# Welcome to the Real World 

Okay, but what happens when its not a nice clean training example? In todays lesson, we'll go over some of the ways that web scraping can get messy and work around solutions. 

- Thinking through how any one pass through your loop might be different than others
    - Does the webpage layout look different for certain options?
    - Show example for Philadelphia County UJS - there are no evictions available for just that county: https://ujsportal.pacourts.us/
- Error handling to deal with slow websites or edge cases
    - try/except logic
    - time.sleep()
- Picking up where you leave off by adding function arguments
- Workshop
    - Build upon session 4 example by adding error handling and pickup-where-you-left-off functionality

## Changes between loops

In an ideal world, each time we loop through our variables, the web page will stay the same.
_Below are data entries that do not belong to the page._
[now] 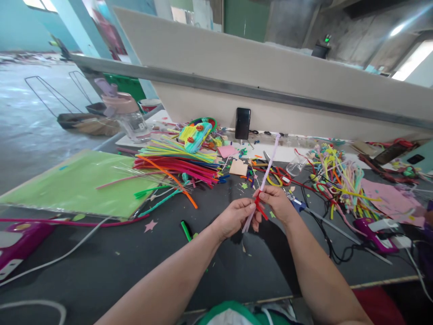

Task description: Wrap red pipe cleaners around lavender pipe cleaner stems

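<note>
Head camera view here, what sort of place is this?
Most likely a craft workshop: colorful pipe cleaners are stacked on a dark worktable, with a pink star cutout nearby and a fuzzy lilac stem in the right hand.

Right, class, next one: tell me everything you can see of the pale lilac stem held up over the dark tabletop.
The pale lilac stem is long, slender and nearly straight, and looks like fuzzy, twisted craft wire. It stands steeply, its top leaning right. Low down, the left hand and right hand pinch it, where a red strip crosses it. Pale ends show beneath the fingers, which hide the join.
</note>
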### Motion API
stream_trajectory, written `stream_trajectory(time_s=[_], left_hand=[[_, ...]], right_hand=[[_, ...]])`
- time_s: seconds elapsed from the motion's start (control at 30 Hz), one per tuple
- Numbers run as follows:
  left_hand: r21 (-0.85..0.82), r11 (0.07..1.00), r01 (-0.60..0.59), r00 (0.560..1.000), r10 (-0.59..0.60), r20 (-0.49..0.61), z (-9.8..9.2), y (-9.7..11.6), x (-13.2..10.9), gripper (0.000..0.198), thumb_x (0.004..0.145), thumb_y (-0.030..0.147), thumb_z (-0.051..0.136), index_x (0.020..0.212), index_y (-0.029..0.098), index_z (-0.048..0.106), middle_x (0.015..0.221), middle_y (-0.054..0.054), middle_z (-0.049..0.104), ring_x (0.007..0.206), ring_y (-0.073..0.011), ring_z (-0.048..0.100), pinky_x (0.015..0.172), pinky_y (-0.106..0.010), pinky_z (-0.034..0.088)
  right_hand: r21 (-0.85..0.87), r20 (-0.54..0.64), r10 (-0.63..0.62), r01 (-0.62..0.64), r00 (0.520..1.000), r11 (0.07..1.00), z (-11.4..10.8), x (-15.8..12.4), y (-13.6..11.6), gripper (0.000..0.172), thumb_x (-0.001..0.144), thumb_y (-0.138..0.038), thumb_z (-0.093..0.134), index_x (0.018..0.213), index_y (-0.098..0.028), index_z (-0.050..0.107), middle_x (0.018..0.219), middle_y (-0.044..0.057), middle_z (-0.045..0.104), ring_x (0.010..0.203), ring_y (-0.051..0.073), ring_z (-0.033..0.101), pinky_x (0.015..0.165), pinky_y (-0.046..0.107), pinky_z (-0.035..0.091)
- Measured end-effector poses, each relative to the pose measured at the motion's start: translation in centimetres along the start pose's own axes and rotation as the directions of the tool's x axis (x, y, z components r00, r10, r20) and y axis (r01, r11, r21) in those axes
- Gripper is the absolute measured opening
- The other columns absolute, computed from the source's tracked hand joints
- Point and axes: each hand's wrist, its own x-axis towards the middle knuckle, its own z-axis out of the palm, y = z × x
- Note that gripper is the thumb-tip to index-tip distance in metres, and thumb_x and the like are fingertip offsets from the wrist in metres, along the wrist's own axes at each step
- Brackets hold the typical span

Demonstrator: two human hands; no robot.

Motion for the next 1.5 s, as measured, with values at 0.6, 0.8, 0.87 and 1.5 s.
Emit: stream_trajectory(time_s=[0.6, 0.8, 0.87, 1.5], left_hand=[[0.554, 0.833, -0.01, 0.989, 0.091, -0.119, 0.3, 0.1, 0.3, 0.035, 0.084, 0.044, 0.049, 0.068, 0.013, 0.056, 0.054, -0.001, 0.059, 0.044, -0.0076, 0.054, 0.044, -0.017, 0.038], [0.473, 0.881, 0.004, 0.992, 0.058, -0.115, 0.4, 0.4, -0.1, 0.036, 0.084, 0.045, 0.048, 0.07, 0.013, 0.055, 0.053, 0.0, 0.057, 0.042, -0.0069, 0.051, 0.041, -0.017, 0.036], [0.363, 0.932, 0.012, 0.997, 0.017, -0.076, 0.5, 0.6, -0.2, 0.036, 0.082, 0.047, 0.051, 0.071, 0.012, 0.055, 0.057, -0.001, 0.058, 0.042, -0.007, 0.052, 0.041, -0.017, 0.037], [0.085, 0.994, 0.063, 0.998, -0.065, 0.01, 0.2, 0.1, -0.2, 0.032, 0.081, 0.039, 0.058, 0.094, 0.009, 0.06, 0.071, -0.006, 0.063, 0.053, -0.0137, 0.062, 0.051, -0.024, 0.049]], right_hand=[[-0.204, -0.178, -0.016, -0.022, 0.984, 0.979, 0.4, 0.1, 0.9, 0.023, 0.072, -0.035, 0.066, 0.063, -0.016, 0.057, 0.057, -0.003, 0.054, 0.051, 0.009, 0.045, 0.05, 0.021, 0.035], [-0.046, -0.112, 0.032, -0.038, 0.993, 0.998, 0.3, -0.1, 0.4, 0.021, 0.073, -0.035, 0.067, 0.077, -0.015, 0.066, 0.059, -0.002, 0.054, 0.052, 0.009, 0.043, 0.049, 0.021, 0.033], [0.054, -0.056, 0.047, -0.044, 0.997, 0.998, 0.1, -0.1, 0.3, 0.022, 0.073, -0.034, 0.068, 0.084, -0.015, 0.068, 0.06, -0.001, 0.054, 0.053, 0.009, 0.043, 0.05, 0.021, 0.033], [0.044, -0.074, 0.031, -0.028, 0.997, 0.999, -0.1, 0.0, -0.1, 0.015, 0.07, -0.03, 0.071, 0.074, -0.016, 0.071, 0.056, -0.001, 0.054, 0.051, 0.008, 0.04, 0.05, 0.023, 0.031]])
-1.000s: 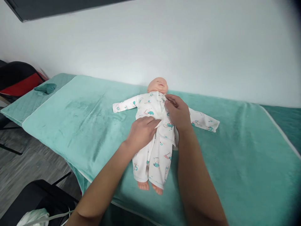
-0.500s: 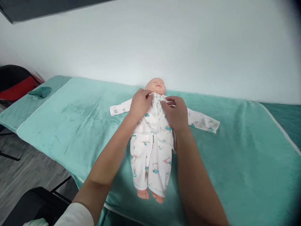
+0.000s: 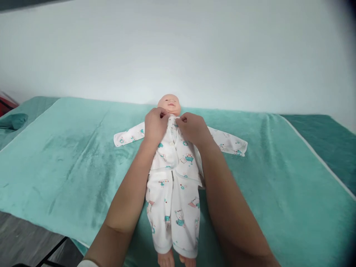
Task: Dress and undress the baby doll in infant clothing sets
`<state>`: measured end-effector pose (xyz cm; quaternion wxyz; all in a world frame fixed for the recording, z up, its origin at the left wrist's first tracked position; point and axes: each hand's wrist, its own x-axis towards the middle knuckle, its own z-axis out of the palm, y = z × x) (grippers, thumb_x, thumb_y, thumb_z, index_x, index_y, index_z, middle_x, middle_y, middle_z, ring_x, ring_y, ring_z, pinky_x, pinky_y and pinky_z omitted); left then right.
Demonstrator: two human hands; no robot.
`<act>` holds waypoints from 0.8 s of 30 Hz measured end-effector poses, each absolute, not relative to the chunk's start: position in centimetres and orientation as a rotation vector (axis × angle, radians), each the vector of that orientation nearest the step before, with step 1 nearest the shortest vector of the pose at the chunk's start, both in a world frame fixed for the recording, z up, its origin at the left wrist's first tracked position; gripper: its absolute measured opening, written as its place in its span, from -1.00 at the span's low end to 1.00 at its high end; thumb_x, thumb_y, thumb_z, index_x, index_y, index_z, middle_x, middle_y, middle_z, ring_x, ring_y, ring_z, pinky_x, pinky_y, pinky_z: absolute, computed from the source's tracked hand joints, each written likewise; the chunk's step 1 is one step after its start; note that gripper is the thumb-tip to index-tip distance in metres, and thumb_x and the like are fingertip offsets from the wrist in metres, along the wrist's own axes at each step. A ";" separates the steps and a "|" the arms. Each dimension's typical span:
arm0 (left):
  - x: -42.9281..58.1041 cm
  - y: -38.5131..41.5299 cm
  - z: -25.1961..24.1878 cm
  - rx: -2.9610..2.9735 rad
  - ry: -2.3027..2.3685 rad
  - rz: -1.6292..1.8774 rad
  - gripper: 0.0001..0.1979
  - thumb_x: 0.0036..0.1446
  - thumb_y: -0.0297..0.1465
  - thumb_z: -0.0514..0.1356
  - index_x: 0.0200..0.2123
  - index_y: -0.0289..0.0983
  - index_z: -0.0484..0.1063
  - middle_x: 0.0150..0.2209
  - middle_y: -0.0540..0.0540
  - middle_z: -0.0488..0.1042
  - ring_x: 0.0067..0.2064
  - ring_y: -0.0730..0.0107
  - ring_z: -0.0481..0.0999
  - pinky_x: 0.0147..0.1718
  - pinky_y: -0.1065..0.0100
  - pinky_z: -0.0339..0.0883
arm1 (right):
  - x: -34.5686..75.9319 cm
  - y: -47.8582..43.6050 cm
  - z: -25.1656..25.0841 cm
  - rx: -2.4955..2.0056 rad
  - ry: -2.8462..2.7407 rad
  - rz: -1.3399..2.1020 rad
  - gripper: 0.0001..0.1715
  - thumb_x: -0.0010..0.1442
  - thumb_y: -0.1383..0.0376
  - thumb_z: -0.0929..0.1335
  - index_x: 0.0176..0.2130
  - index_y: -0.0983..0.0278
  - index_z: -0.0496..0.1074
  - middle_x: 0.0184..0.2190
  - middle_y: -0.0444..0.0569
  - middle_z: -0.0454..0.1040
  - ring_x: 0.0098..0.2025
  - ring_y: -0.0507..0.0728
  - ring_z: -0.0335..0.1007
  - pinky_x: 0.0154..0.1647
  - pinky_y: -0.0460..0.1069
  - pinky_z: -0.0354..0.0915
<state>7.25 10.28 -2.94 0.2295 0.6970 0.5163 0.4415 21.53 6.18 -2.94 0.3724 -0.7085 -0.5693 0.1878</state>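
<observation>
A baby doll (image 3: 169, 104) lies on its back, its bare feet toward me. It wears a white printed long-sleeved shirt (image 3: 167, 157) and matching trousers (image 3: 180, 207). At the shirt's neckline, my left hand (image 3: 156, 124) pinches the collar edge just below the doll's chin. Opposite it, my right hand (image 3: 193, 128) has thumb and fingers closed on the other side of the collar. Both sleeves stretch out sideways on the cloth. Small fastenings run down the shirt front; my fingers partly cover the topmost part.
A green plush cover (image 3: 83, 159) with white piping spreads under the doll. Behind it rises a white wall (image 3: 194, 48). A small green cushion-like bundle (image 3: 13, 121) rests at the far left, near something red (image 3: 5, 106). Grey floor (image 3: 16, 230) shows at the lower left.
My view has shifted right and come closer to the doll. The right fingers, slightly apart before, now close on the collar. My left hand stays at the neckline.
</observation>
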 end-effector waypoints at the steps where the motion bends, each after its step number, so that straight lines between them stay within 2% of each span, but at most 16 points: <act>1: 7.1 10.3 -3.1 1.874 1.409 1.247 -0.90 0.16 -0.50 0.25 -0.41 -0.25 0.50 -0.34 -0.05 0.57 -0.27 0.35 0.50 -0.12 0.29 0.35 | 21.7 6.4 -2.9 -1.779 -1.439 0.491 -0.68 0.21 0.24 0.38 -0.55 0.17 0.30 -0.54 -0.10 0.43 -0.42 0.13 0.26 -0.26 0.06 0.22; 4: 6.9 10.4 -3.2 1.713 1.325 1.296 -0.94 0.15 -0.46 0.27 -0.39 -0.27 0.52 -0.37 -0.02 0.59 -0.30 0.40 0.51 -0.18 0.33 0.35 | 21.6 6.6 -2.7 -1.631 -1.310 0.497 -0.72 0.21 0.24 0.37 -0.53 0.19 0.35 -0.53 -0.12 0.44 -0.40 0.12 0.30 -0.23 0.06 0.26; 9: 7.0 10.6 -2.8 1.449 1.154 1.311 -0.94 0.14 -0.43 0.29 -0.35 -0.30 0.55 -0.43 -0.01 0.55 -0.39 0.48 0.47 -0.30 0.40 0.34 | 20.4 6.3 -2.6 -1.450 -1.175 0.576 -0.82 0.22 0.21 0.36 -0.41 0.20 0.44 -0.39 -0.10 0.54 -0.31 0.12 0.46 -0.14 0.06 0.37; 17: 7.1 11.0 -3.4 1.589 1.144 1.248 -0.94 0.11 -0.47 0.27 -0.37 -0.29 0.58 -0.43 0.01 0.56 -0.36 0.46 0.49 -0.26 0.39 0.35 | 20.6 6.4 -3.4 -1.377 -1.177 0.680 -0.90 0.15 0.24 0.40 -0.36 0.21 0.53 -0.31 -0.08 0.62 -0.22 0.15 0.52 -0.08 0.07 0.43; 24: 7.2 11.0 -3.4 1.561 1.096 1.243 -0.94 0.13 -0.50 0.27 -0.34 -0.28 0.56 -0.43 -0.01 0.55 -0.37 0.47 0.49 -0.26 0.39 0.37 | 20.8 6.4 -4.0 -1.347 -1.228 0.657 -0.88 0.18 0.24 0.38 -0.31 0.21 0.53 -0.27 -0.07 0.63 -0.19 0.14 0.55 -0.09 0.06 0.44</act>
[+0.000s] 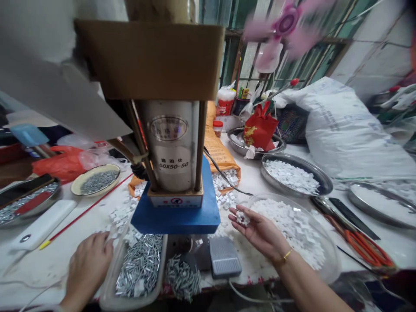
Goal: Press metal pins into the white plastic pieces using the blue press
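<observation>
While the right hand (260,232) lies palm-up and open, cradling white plastic pieces (242,218) just right of the press (172,151), the left hand (89,264) curls palm-down beside the tray of metal pins (139,264) below-left of it, its grip hidden.

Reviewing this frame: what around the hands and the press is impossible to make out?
Head view only.
Left hand: its back faces the camera, hiding the fingertips beside the tray of metal pins; a grip cannot be judged.
Press: the blue base hides its work point; the oval label is blurred.
Right hand: the white pieces on it are too small to count.
Pink fan: motion-blurred.
</observation>
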A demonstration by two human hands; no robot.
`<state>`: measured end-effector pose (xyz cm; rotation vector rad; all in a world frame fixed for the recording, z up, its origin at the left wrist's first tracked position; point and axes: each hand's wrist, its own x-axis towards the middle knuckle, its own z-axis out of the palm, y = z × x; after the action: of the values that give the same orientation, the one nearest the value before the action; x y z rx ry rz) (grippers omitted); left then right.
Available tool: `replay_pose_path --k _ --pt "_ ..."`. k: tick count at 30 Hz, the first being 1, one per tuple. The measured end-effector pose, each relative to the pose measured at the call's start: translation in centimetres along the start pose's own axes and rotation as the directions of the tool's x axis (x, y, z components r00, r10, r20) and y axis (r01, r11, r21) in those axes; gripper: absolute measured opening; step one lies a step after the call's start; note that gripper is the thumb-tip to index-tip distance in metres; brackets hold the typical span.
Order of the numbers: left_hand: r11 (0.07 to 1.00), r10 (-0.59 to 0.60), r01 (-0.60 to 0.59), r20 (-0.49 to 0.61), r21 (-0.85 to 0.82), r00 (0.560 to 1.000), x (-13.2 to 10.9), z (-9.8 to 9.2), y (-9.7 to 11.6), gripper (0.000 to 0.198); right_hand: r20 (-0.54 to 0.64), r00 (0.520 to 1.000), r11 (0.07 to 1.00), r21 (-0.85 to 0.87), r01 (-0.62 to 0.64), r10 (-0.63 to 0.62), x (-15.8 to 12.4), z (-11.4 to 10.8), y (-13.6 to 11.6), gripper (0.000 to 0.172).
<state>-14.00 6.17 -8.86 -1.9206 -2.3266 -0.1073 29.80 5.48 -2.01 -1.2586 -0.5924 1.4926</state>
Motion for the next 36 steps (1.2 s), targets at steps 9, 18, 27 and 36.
replay_pose_path --k 9,18,27,36 --pt "1.000 0.010 -0.010 -0.022 0.003 1.000 0.0 0.1 0.0 0.035 -0.173 0.862 0.747 -0.597 0.292 -0.476 2.4 -2.0 -1.3 0.028" --pt "1.000 0.020 -0.020 -0.044 0.006 0.999 -0.2 0.2 -0.1 0.034 -0.191 0.895 0.565 -0.822 0.079 -0.404 2.3 -8.1 -0.6 0.008" --pt "1.000 0.013 -0.013 0.006 0.005 1.000 0.0 0.2 -0.4 0.036 -0.253 0.961 0.941 -0.337 0.020 -0.111 1.5 -8.3 -2.0 0.012" --pt "0.999 0.026 -0.027 0.023 0.018 0.999 0.0 0.1 -0.4 0.037 -0.095 0.994 0.985 0.168 -0.038 0.054 0.4 -7.2 -2.4 0.036"
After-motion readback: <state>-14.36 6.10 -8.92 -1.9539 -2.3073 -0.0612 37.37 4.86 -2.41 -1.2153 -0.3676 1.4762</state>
However, sometimes new elements show up on the page based on the state/county/variable you want. In our KFF premium plan example, when a zip code covers multiple counties, a county dropdown menu will show up so you can select which county you want data for.

![IL counties](images/il-counties.png)

Since there are ~40,000 zip codes in the US, we only have one zip code in our data for each county. This means that we need to make sure that when there are multiple counties associated with a zip code, we need to make sure we select the correct one we want, or else we'll have error in our data! This is where the trusty `try: except:` statement comes in handy. We can specify we want to TRY to select a county from the dropdown, and if that doesn't work we just say `pass` and move on. 

@Judah feel free to elaborate on what try except does


In [None]:
try:
    # select county when given the option
    select_dropdown(identifier='//*[@id="locale-inner"]/select',  driver = driver, option=county)

except:
    # The dropdown element is not present, proceed with the next steps
    pass


Additionally, a bigger curve ball was that New York and Vermont each have completely different pages, where you can only select which members of the family are enrolling in the marketplace. This was something I only figured out as the code was running and I noticed that it was getting stuck on those states because the options I was telling `selenium` to select weren't available. For this case, I checked-in with the project team to see how they wanted me to proceed and ended up creating a seperate, slgihtly tailored script that would scrape the available values for those two states. 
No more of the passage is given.